Despite the confusion (on my part anyway) about what exactly the BAFTAs signify, I have to say that watching the BAFTA award ceremony is much nicer to watch than the Oscars. For one thing, it is in the right time zone for me. For another, it is much shorter, although the BBC does confuse things by requiring viewers to change channels part way through. The atmosphere is more relaxed and convivial. The acceptance speeches don’t go on and on, even though they are not time-limited by an orchestra that starts playing loudly after 30 seconds. And (with the possible exception of years in which Billy Crystal hosts the Oscars) the British host is funnier. Radio/TV personality Jonathan Ross got off some really good zingers, particularly one about Mickey Rourke being suspended after his liberal use of the F word. (Ross, along with Russell Brand, was suspended from the BBC in October over a prank phone call, broadcast on the radio, to actor Andrew Sachs, aka Manuel on Fawlty Towers, in which the duo made lewd remarks about the actor’s granddaughter.)

One of the best moments of the evening was the Orange (as in cell phone company) Rising Star Award.

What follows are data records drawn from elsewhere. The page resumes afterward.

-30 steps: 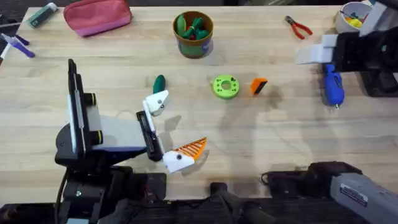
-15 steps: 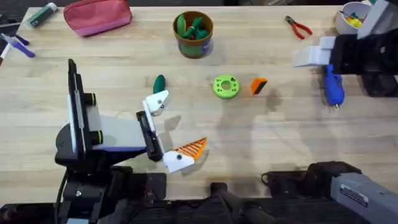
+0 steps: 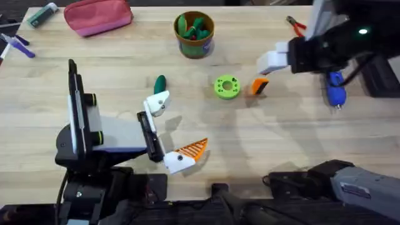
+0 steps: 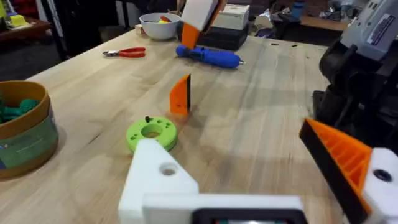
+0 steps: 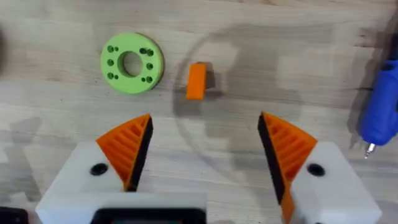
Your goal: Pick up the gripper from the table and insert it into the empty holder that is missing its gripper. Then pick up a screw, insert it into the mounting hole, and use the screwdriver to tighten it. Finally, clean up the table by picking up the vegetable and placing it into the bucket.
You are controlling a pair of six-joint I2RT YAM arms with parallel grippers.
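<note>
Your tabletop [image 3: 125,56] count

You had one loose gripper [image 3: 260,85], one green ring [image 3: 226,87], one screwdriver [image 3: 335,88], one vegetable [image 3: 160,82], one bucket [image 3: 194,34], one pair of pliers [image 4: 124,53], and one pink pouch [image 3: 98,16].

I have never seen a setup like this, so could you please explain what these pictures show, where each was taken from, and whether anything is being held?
Two robot arms work at a wooden table. One picture looks down from above; the other two come from cameras on each wrist.

The left gripper rests low, one finger missing its orange tip: that bare white mount is the holder. The right gripper, jaws open, hovers over the loose orange gripper.

Also there: a green ring, the blue screwdriver, the green vegetable, the bucket, red pliers and a pink pouch. Nothing is held.
</note>
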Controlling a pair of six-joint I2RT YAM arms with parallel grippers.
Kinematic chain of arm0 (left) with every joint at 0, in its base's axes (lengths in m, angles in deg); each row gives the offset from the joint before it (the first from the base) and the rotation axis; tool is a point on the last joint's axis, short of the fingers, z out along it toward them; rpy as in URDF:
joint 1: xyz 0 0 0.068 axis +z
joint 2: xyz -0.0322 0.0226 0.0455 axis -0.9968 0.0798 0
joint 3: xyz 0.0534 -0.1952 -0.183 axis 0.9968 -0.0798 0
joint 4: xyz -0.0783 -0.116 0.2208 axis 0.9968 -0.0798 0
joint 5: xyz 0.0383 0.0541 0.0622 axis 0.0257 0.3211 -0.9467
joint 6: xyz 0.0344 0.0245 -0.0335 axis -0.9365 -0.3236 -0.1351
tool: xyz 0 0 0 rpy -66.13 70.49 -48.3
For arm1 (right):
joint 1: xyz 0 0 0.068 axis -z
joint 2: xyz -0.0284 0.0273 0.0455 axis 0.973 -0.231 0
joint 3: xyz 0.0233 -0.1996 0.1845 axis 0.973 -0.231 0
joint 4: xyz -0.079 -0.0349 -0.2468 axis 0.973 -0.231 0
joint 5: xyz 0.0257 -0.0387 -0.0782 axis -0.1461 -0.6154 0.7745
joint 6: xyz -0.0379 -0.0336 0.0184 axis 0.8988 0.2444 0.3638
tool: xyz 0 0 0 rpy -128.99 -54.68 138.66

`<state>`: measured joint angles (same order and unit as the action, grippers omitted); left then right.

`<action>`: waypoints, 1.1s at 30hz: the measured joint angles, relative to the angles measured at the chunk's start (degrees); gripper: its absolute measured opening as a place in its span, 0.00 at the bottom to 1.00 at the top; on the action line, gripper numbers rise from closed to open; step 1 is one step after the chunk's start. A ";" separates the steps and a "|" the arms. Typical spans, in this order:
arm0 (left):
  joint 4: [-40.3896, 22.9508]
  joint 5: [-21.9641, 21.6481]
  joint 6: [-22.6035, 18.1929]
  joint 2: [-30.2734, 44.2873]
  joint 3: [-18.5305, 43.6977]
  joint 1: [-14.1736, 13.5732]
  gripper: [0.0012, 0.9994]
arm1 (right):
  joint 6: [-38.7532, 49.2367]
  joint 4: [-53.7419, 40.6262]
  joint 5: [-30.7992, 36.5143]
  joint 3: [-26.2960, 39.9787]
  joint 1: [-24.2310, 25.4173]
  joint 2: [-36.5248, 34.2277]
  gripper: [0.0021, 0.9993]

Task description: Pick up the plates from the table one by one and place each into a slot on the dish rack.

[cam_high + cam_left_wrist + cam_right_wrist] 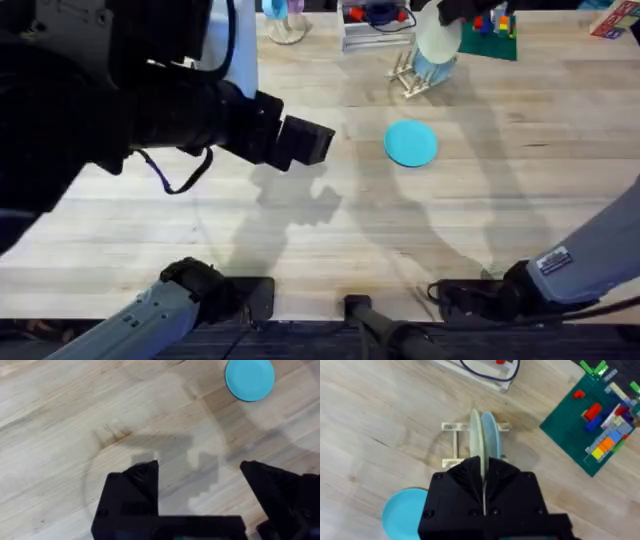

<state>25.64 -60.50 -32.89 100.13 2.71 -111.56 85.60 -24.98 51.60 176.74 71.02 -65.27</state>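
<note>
Right pincer: my right gripper is clenched on the rim of the pale plate, holding it on edge so it can drop between the pegs.
Left pincer: my left gripper hangs released over bare table, grasping nothing, apart from the work.
Dish rack: the dish rack sits at the far side of the table; a light-blue plate already stands in it, touching or just beside the pale one.
Teal plate: the teal plate lies flat near the rack, I judge next in turn.
Count: three plates, one rack, two pincers.
</note>
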 joint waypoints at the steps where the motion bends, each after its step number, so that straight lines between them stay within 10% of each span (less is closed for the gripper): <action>1: 0.00 0.00 0.00 0.00 0.00 0.00 1.00 | 0.00 0.29 0.00 0.00 -0.07 -0.25 0.03; 33: 0.00 0.00 0.00 0.00 0.00 0.00 1.00 | 0.00 0.29 -0.15 0.00 -0.59 -6.06 0.07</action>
<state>25.64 -60.50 -32.89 100.13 2.71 -111.56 85.60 -24.68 51.45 176.74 70.43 -71.33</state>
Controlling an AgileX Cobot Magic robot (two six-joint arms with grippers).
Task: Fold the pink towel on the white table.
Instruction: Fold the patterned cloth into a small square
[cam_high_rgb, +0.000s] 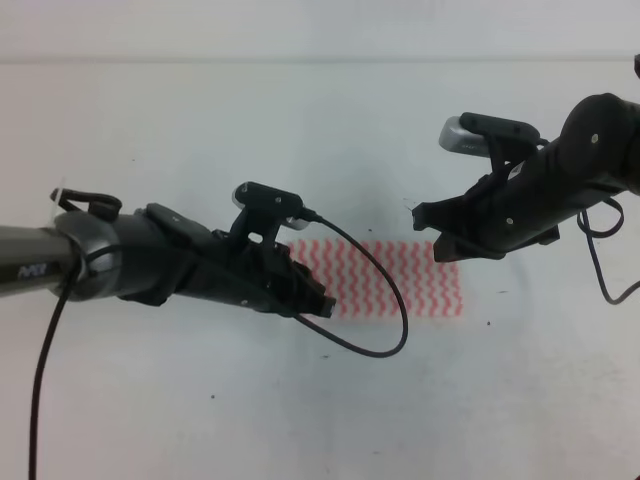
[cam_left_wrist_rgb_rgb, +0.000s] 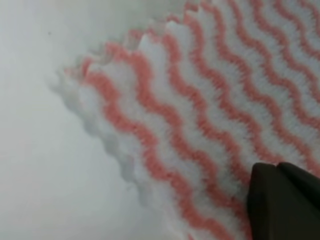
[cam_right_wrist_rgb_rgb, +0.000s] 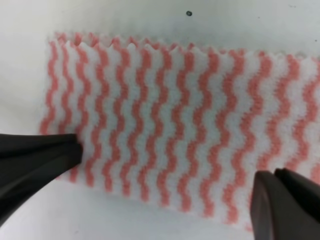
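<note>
Black right gripper (cam_right_wrist_rgb_rgb: 165, 185) jaws spread wide, holding nothing, straddling thin pink-and-white zigzag-striped towel (cam_right_wrist_rgb_rgb: 175, 120) lying flat on plain white table (cam_high_rgb: 200, 420). Black left gripper (cam_high_rgb: 315, 300) at towel's left end; opening can't tell.

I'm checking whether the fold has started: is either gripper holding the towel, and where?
It cannot be told. The left gripper is at the pink towel's left end; the right gripper hovers open above its upper right edge.
</note>
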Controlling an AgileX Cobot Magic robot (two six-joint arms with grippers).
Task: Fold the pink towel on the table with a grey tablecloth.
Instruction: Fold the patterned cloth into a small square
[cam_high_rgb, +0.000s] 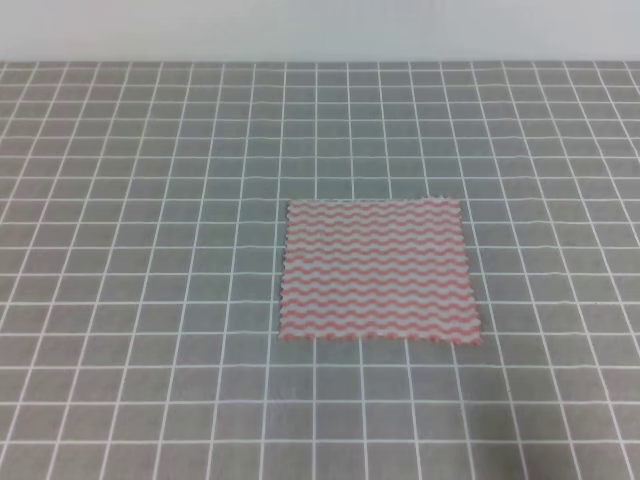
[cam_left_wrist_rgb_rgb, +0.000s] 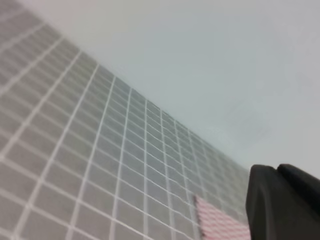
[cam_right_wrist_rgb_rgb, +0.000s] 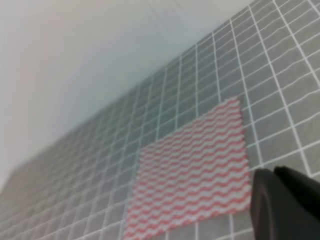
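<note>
The pink towel (cam_high_rgb: 378, 270) lies flat and unfolded, a near-square of pink and white wavy stripes, just right of the middle of the table with a grey tablecloth (cam_high_rgb: 150, 200). No gripper shows in the exterior high view. In the left wrist view a corner of the pink towel (cam_left_wrist_rgb_rgb: 220, 225) sits at the bottom, beside one black finger (cam_left_wrist_rgb_rgb: 282, 205) of my left gripper. The right wrist view has the pink towel (cam_right_wrist_rgb_rgb: 192, 172) spread out, with a black finger (cam_right_wrist_rgb_rgb: 287, 205) of my right gripper at the lower right, above the cloth. Neither finger touches the towel.
The grey gridded cloth (cam_right_wrist_rgb_rgb: 280, 65) runs out on all sides of the towel. A pale wall (cam_high_rgb: 320, 30) bounds the table's far edge. No other objects show.
</note>
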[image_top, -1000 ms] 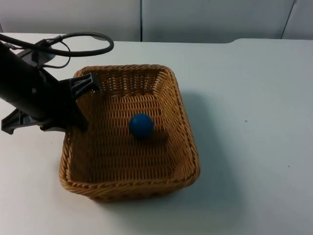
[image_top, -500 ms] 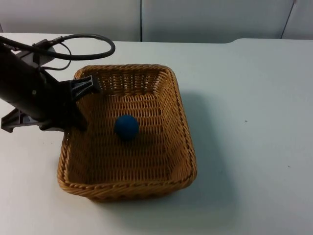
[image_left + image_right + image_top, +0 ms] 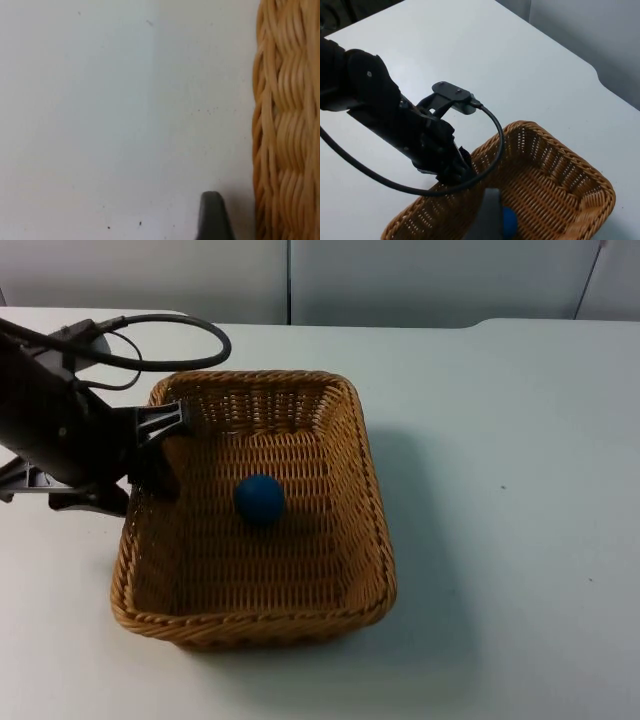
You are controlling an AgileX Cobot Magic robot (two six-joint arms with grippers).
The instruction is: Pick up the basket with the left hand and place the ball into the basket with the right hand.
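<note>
On the white worktop, the woven wicker basket's left rim is clamped by the left hand; the blue ball lies inside, so it should be kept level. Right hand state cannot be told.

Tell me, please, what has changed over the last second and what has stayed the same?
The ball rolled leftward across the basket floor, from near the centre toward the left gripper, then stopped. The basket shifted slightly left and toward the camera with that gripper, which kept its hold on the left rim. The ball stayed inside the basket, and the table looks unchanged.

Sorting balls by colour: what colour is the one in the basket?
Blue ball, clearest in the top view.
</note>
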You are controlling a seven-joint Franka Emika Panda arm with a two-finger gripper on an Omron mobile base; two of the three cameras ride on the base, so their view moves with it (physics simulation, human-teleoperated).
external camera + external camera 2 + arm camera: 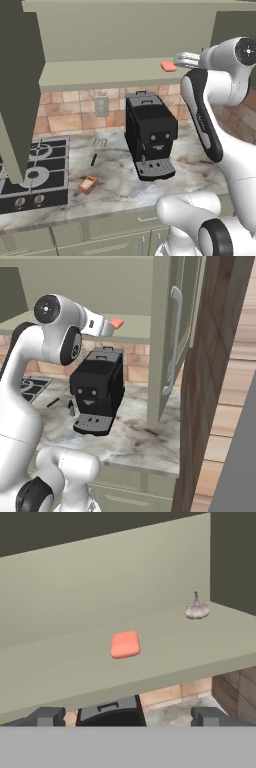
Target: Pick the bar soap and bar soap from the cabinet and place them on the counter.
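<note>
step: reach for red soap (125, 644) | loc: flat on open cabinet (120, 37) shelf, near front edge; orange soap (88, 184) already on tabletop (117, 182) by hob | fingers (46, 716): fully open, empty, short of bar | tip: centre over bar, straddle short sides, avoid garlic (197, 608) well off to side, close gently.

A rendered home kitchen. The landmark is the black coffee machine (150, 135), standing on a beige-grey marbled tabletop (117, 185) with dark veins. To its left lies a black gas hob (35, 172) with burner grates and front knobs. Behind it runs a terracotta tile backsplash (70, 112) carrying a wall socket (101, 106). Above it hangs a sage-green wall cabinet (125, 30), its open door (172, 341) bearing a long silver bar handle (175, 341). Below it sit matching drawer fronts (115, 225).
</note>
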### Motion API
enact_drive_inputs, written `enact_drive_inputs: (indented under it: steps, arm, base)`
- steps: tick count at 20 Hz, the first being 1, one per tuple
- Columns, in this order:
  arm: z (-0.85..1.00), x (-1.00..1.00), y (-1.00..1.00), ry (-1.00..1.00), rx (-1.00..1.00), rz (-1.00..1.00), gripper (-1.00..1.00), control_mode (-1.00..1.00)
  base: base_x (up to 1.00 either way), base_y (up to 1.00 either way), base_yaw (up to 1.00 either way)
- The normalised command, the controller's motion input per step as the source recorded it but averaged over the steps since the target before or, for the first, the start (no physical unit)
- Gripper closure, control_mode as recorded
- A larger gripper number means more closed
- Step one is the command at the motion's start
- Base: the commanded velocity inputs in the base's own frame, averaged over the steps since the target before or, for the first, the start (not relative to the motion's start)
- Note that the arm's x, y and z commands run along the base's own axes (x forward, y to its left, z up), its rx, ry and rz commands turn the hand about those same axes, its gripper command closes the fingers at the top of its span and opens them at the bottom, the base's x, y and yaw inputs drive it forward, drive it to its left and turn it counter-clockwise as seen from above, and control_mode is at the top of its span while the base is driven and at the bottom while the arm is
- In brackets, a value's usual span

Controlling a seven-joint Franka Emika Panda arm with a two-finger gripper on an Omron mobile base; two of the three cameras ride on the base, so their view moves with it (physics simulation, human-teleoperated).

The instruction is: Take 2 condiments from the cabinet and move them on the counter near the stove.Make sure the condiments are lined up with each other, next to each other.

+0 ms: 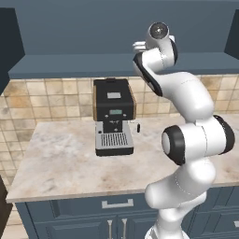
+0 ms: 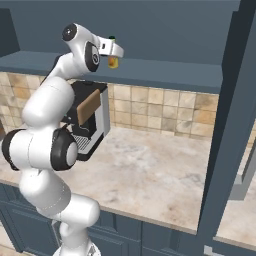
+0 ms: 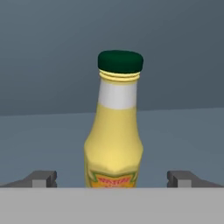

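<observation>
Upright on the cabinet shelf [image 2: 165, 72], the green-capped yellow bottle [image 3: 114, 127] is framed between the spread fingers of the gripper [image 3: 113, 178], seemingly untouched, and could be toppled if approached off-centre.

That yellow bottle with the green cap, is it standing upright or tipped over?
Upright: the yellow bottle stands on the cabinet shelf, green cap on top.

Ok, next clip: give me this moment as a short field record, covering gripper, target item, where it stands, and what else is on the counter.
gripper: open, fingertips either side of the bottle, not closed on it
target: yellow bottle with green cap, upright
location: on the cabinet shelf
counter: coffee machine standing by the tiled wall
task stage: no condiment on the counter yet
</observation>
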Motion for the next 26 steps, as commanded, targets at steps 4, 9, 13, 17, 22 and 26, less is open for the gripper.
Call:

The front-runners were supposedly Canadian Michael Cera, who has specialized in playing geeky teens in movies like Superbad and Juno and Nick and Norah’s Infinite Playlist, and Englishwoman Rebecca Hall, of Vicky Cristina Barcelona and Frost/Nixon. Also nominated were German-born/Ireland-raised Michael Fassbender (300, Hunger, Eden Lake) and Toby Kebbell (Control, RocknRolla). But the winner turned out to be Londoner Noel Clarke. And that seems right to me. Of the field, he is the only one not only to have acted in numerous movies and TV shows but also to have written and directed a feature film, Adulthood, a sequel to Kidulthood, which he also wrote. He also wrote a rather intense episode of the Doctor Who spinoff Torchwood, called “Combat,” which was a sort of an extraterrestrial riff on Fight Club. But, as fans know, he has a much more integral connection to the good Doctor than that. Since the beginning of the revised Doctor Who series, Clarke has made regular appearances as Mickey Smith, a character who grew from timid boyfriend of the Doctor’s companion Rose Tyler to a confident and intrepid inter-dimensional freedom fighter.

But how to explain the inclusion of so many Americans in what are nominally British awards? My personal theory: President Obama’s new emphasis on diplomacy is already paying dividends. Speaking of which, in perusing the betting web sites (purely for research purposes, of course), I have learned that, among the things that one can wager on regarding the Oscars, is the number of acceptance speeches that will mention Barack Obama. Noel Clarke made the only speech at the BAFTAs (that I heard anyway; I didn’t see the whole thing) that referenced the new U.S. president—although he did not do so by name. Clarke finished his acceptance by simply raising his arm and exclaiming, “Yes, we can!”